Lacroix's is the art of excess, and it works in part because of the knowledge of vanished grandeur he acquired while studying the classics and art history in college. Says Caroline Rennolds Milbank, author of Couture: "Since he knows all the good things that have happened in history, when women lived to look beautiful, he has a bigger vocabulary than a normal contemporary couturier. Any one of them has available to him the best embroiderer or flowermaker, but Lacroix probably has a bigger sense of the possibilities from having directly studied the past."

Lacroix's billowing nostalgia envelops his own past. Not for nothing did he want to bring the sun and the sea right into his salon. His imagination is almost defiantly rooted in Arles and the rough Camargue area nearby. "I'm crazy about terra-cotta floors, primitive people, sun and rough times," he says. "This is my real side -- goat cheese and bread, elementary things." He warms to his subject. "I suppose that I am really double-faced. I am fascinated by Paris, its elegance, its women, even its artificiality; but with my heart and skin I love the South -- bullfighting, music, nature, the sea."

Lacroix was born in 1950 into a well-off bourgeois family of engineers, and home was, on the whole, a comfortable cocoon for a little boy who can remember sketching all day long when he was three.

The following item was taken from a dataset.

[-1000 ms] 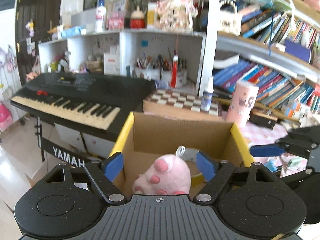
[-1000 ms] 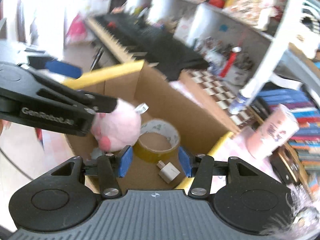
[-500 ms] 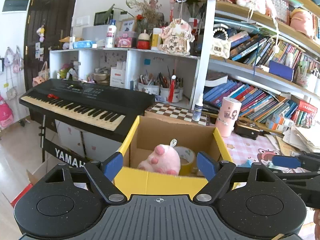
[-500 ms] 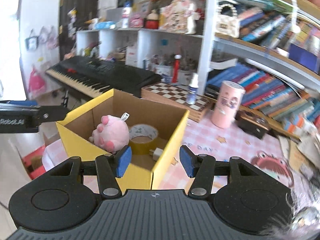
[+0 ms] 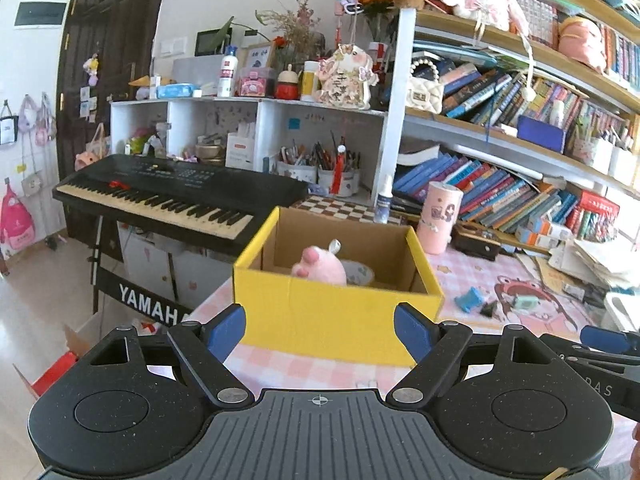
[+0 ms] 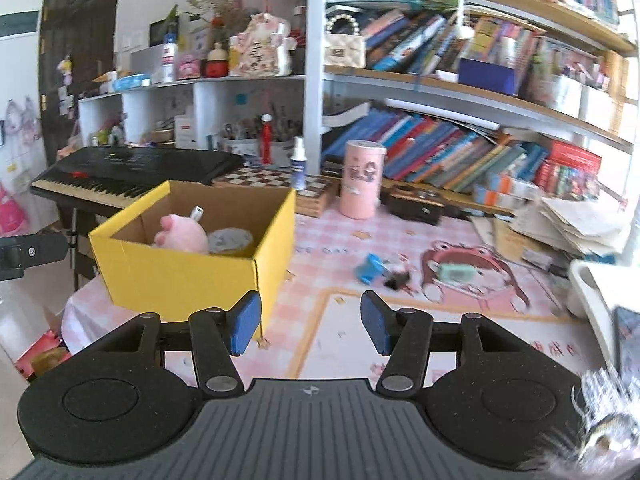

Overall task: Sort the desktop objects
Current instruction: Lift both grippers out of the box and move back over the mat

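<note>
Versus a second ago: both grippers have drawn back from the yellow cardboard box [image 5: 336, 312]. Earlier each camera looked straight down into the box at close range; now the whole box shows, standing on the pink checked tablecloth [image 6: 400, 236] at the table's left end, beside the black Yamaha keyboard [image 5: 168, 196]. The right-wrist view, tilted and blurred earlier, is now level.

Box contents: pink plush toy [image 5: 320, 268], paw pads up and white tag showing, with the tape roll [image 6: 231, 240] just beside it. The white adapter seen earlier on the box floor is hidden by the near wall.

Left gripper [image 5: 320, 326]: jaws wide apart, blue pads clear of everything, nothing between them; the box front sits behind the gap, not touched.

Right gripper [image 6: 311, 326]: jaws partly apart, narrower than the left, nothing held; only tablecloth shows through the gap. Its left pad lies in front of the box's near corner; contact cannot be told.

Still on the cloth, right of the box: small blue object [image 6: 370, 267], black binder clip [image 6: 396, 280], pale green item [image 6: 456, 272]. A pink cylinder [image 6: 363, 179] stands near the chessboard [image 6: 276, 184].
</note>
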A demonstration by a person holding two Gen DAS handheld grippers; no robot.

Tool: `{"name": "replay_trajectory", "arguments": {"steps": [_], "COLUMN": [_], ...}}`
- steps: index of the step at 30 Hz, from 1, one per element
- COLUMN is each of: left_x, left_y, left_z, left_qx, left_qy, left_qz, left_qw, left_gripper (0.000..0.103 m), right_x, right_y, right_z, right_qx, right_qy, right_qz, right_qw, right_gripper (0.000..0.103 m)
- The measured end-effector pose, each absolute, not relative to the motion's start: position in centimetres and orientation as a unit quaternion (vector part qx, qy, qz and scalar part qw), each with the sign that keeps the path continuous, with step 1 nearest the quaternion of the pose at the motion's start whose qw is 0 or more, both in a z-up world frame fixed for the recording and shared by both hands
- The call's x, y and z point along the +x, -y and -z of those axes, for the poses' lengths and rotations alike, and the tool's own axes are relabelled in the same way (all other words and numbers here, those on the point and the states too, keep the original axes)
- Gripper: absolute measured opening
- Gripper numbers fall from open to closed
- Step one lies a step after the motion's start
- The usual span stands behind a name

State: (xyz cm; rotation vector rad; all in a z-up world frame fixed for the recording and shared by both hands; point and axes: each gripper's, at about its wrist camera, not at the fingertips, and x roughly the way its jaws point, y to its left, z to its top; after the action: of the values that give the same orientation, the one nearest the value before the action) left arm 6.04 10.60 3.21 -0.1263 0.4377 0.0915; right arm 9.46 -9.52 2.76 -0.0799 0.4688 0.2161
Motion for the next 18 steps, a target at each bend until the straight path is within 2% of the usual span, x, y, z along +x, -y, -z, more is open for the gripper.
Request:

The designer-to-be was particularly impressed by his grandfather, whom he describes as "very arrogant, like an actor." It is now a secure part of fashion legend that one day the old man asked Christian what he would like to be when he grew up. "Christian Dior," he shot back.

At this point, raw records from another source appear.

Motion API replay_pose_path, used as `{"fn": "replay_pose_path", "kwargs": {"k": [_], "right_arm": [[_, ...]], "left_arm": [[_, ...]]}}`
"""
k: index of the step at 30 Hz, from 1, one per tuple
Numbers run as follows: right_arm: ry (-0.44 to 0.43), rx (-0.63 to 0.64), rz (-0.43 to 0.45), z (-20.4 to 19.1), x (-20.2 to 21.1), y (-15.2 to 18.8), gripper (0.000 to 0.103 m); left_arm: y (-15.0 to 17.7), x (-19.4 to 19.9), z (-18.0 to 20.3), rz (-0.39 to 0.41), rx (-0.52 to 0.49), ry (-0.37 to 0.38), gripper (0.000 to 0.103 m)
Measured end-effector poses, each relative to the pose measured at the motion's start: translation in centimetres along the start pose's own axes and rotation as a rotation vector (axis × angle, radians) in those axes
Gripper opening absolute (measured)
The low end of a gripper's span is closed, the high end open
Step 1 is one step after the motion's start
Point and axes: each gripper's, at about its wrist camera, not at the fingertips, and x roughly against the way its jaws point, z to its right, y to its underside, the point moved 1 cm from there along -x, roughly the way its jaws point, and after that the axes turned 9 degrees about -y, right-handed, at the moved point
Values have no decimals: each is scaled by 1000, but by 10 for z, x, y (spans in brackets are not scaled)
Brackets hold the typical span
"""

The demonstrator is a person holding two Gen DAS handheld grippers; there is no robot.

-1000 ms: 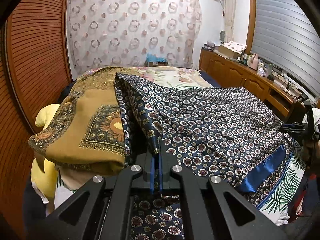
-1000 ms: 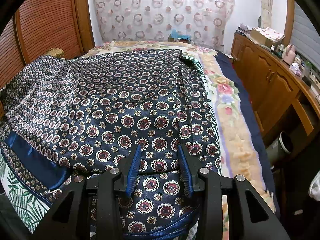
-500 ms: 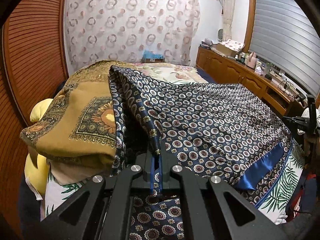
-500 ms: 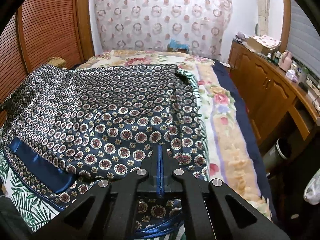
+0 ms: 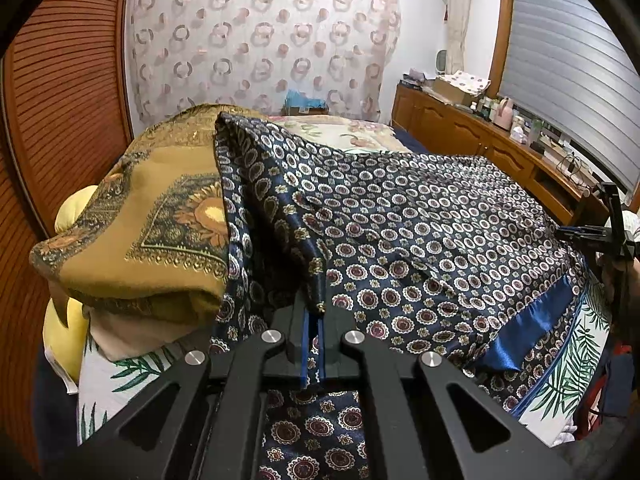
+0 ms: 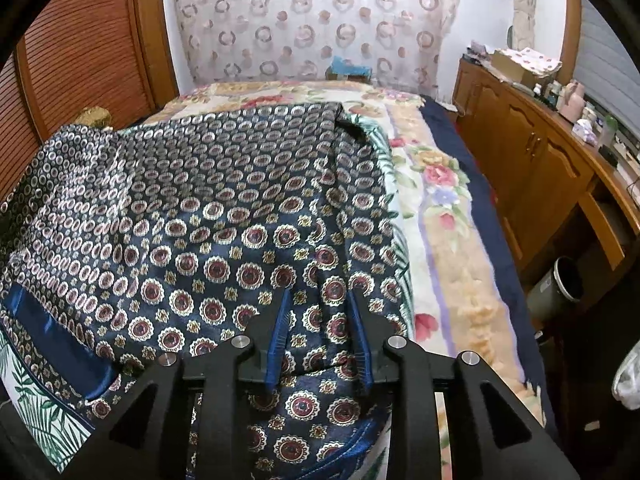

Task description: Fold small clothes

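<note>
A navy satin garment with a round medallion print (image 5: 420,232) lies spread over the bed; it also fills the right wrist view (image 6: 208,216). My left gripper (image 5: 314,320) is shut on a raised fold of this garment at its near left edge. My right gripper (image 6: 320,312) is open just above the garment's near right part, with cloth lying between the fingers. A plain blue satin band (image 5: 532,328) runs along the garment's near hem; the band also shows in the right wrist view (image 6: 52,332). The other gripper (image 5: 608,232) shows at the far right of the left wrist view.
A folded mustard patterned cloth (image 5: 152,224) sits on a yellow pillow (image 5: 64,328) to the left. A floral blanket (image 6: 440,208) covers the bed's right side. A wooden cabinet (image 6: 540,160) and a bin (image 6: 560,284) stand to the right. A wooden slatted door (image 5: 64,100) is on the left.
My right gripper shut on the garment half a second ago and has now opened again over it. My left gripper stays shut on the fold and has lifted it slightly.
</note>
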Motion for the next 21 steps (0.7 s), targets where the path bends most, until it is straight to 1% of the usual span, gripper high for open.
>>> {"fn": "replay_pose_path", "kwargs": {"k": [2, 8, 9, 10, 12, 16, 18, 21], "right_arm": [[-4, 4, -4, 5, 1, -1, 30], [-24, 33, -15, 1, 3, 4, 30], [-36, 36, -16, 1, 4, 4, 17], [-50, 41, -20, 1, 5, 4, 8], [-57, 54, -24, -1, 7, 5, 5], [-67, 60, 13, -2, 22, 7, 4], [-67, 54, 48, 2, 35, 6, 3], [-56, 44, 88, 9, 57, 6, 3]], "left_arm": [[2, -2, -1, -3, 1, 0, 4], [3, -5, -3, -6, 7, 1, 4], [3, -5, -3, -5, 8, 2, 4], [3, -5, -2, -5, 10, 6, 4], [2, -2, -1, -3, 14, 23, 3], [-3, 15, 3, 28, 48, 86, 3], [-6, 30, 2, 53, 76, 122, 3], [-8, 51, -3, 87, 123, 153, 3]]}}
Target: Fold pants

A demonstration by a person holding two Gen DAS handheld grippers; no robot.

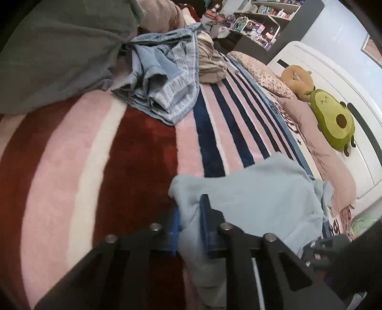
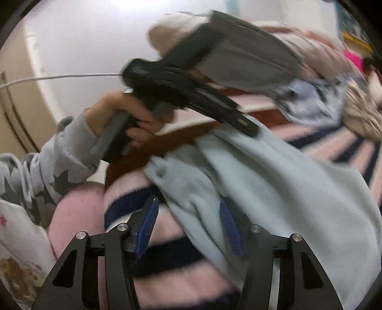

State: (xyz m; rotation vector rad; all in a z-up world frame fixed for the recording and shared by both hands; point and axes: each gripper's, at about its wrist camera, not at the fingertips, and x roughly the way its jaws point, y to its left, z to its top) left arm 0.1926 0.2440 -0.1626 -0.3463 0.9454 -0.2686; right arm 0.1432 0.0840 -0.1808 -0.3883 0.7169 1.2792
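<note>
We hold the left gripper (image 1: 189,214) low over the bed, angled forward and down, its blue pads closed on a fold of the pale blue pants (image 1: 250,198). In the right wrist view this same gripper (image 2: 248,127) slants down from upper left, gripped by our left hand (image 2: 124,116) in a grey star-print sleeve (image 2: 55,162), with its tip meeting the upper edge of the pants (image 2: 274,181).

The right gripper (image 2: 188,212) sits low and level, its fingers spread wide. The right pad (image 2: 229,229) lies against the cloth; the left pad (image 2: 149,226) stands over bare blanket. Nothing is gripped between them.

The pants lie rumpled on the striped blanket (image 1: 133,152), near the bed's edge closest to us.

Beyond the pants on the blanket:
- a heap of denim garments (image 1: 164,78)
- a grey-green cloth (image 1: 57,52), beside the denim
- a beige bundle (image 1: 211,64)

An avocado plush (image 1: 334,119) rests against the white headboard (image 1: 322,71). Shelves (image 1: 260,16) stand behind the bed.
</note>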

Today Lacroix has a Proustian sense of his childhood. He was taken up by a little band of mini-aesthetes: "We were like dandies, snobbish and arrogant. We might show up in green velvet suits and pink shirts and read Wilde -- anything we thought was daring." Christian was taxed with designing costumes for their amateur shows. He traces his enduring preoccupation with the turn of the century to this early research; at one point he plotted out a season-by-season directory of changes in the minutiae of fin-de-siecle fashion.

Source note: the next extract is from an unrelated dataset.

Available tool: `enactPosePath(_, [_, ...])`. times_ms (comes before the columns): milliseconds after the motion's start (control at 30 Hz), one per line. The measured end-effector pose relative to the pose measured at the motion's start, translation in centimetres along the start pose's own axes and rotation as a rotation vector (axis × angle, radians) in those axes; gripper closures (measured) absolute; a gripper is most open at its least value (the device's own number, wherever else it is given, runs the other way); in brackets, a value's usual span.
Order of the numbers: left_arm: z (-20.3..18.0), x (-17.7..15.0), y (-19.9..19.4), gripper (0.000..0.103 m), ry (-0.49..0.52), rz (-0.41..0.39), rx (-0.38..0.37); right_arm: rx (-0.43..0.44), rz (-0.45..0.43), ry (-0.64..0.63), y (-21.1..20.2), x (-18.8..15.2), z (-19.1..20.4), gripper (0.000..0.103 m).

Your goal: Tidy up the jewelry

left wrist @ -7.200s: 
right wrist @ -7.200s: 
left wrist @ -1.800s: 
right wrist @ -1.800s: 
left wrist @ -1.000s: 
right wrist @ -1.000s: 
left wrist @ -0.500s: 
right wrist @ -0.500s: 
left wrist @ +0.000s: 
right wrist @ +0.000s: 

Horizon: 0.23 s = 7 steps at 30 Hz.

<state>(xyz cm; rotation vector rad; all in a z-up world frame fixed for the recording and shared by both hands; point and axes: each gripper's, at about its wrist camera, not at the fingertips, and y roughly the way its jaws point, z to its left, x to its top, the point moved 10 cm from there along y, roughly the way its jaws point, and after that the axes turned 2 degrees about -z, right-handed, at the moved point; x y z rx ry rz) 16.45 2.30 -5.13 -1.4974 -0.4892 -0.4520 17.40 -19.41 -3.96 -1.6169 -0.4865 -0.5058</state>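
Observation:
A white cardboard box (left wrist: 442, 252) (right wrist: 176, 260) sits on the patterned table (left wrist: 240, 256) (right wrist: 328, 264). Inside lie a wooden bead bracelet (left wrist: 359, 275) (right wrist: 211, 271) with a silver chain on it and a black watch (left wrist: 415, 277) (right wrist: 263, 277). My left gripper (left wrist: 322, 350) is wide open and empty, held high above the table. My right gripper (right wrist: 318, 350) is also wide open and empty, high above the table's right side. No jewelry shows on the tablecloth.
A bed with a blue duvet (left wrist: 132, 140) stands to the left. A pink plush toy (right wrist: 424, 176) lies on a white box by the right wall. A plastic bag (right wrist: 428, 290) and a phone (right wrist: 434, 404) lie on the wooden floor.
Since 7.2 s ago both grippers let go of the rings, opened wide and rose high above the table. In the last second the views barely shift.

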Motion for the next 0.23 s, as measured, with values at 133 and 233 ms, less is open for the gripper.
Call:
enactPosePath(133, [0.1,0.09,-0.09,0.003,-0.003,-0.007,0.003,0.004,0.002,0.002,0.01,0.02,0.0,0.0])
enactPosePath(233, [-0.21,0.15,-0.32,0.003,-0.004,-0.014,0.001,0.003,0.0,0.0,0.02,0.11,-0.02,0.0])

He went to college in Montpellier (less than ten miles from his beloved sea) and stayed for three years, doing extensive hitchhiking and sketching -- women, costumes, architecture. Paris, he was certain, would be his ultimate destination, but "I knew it was a tough city, and I wasn't ready."

Ten days after finally arriving in the capital, he regretted his decision to ripen in the provinces. At a party he met a bubbly gamine named Francoise Rosensthiel. "It was a coup de foudre!" he recalls. "Right away I loved her skin, her way of wearing clothes, her hair, her big freedom, her sweet spirit. Once I was with Francoise, I felt I had wasted time in the South." They are still together, though they have never married.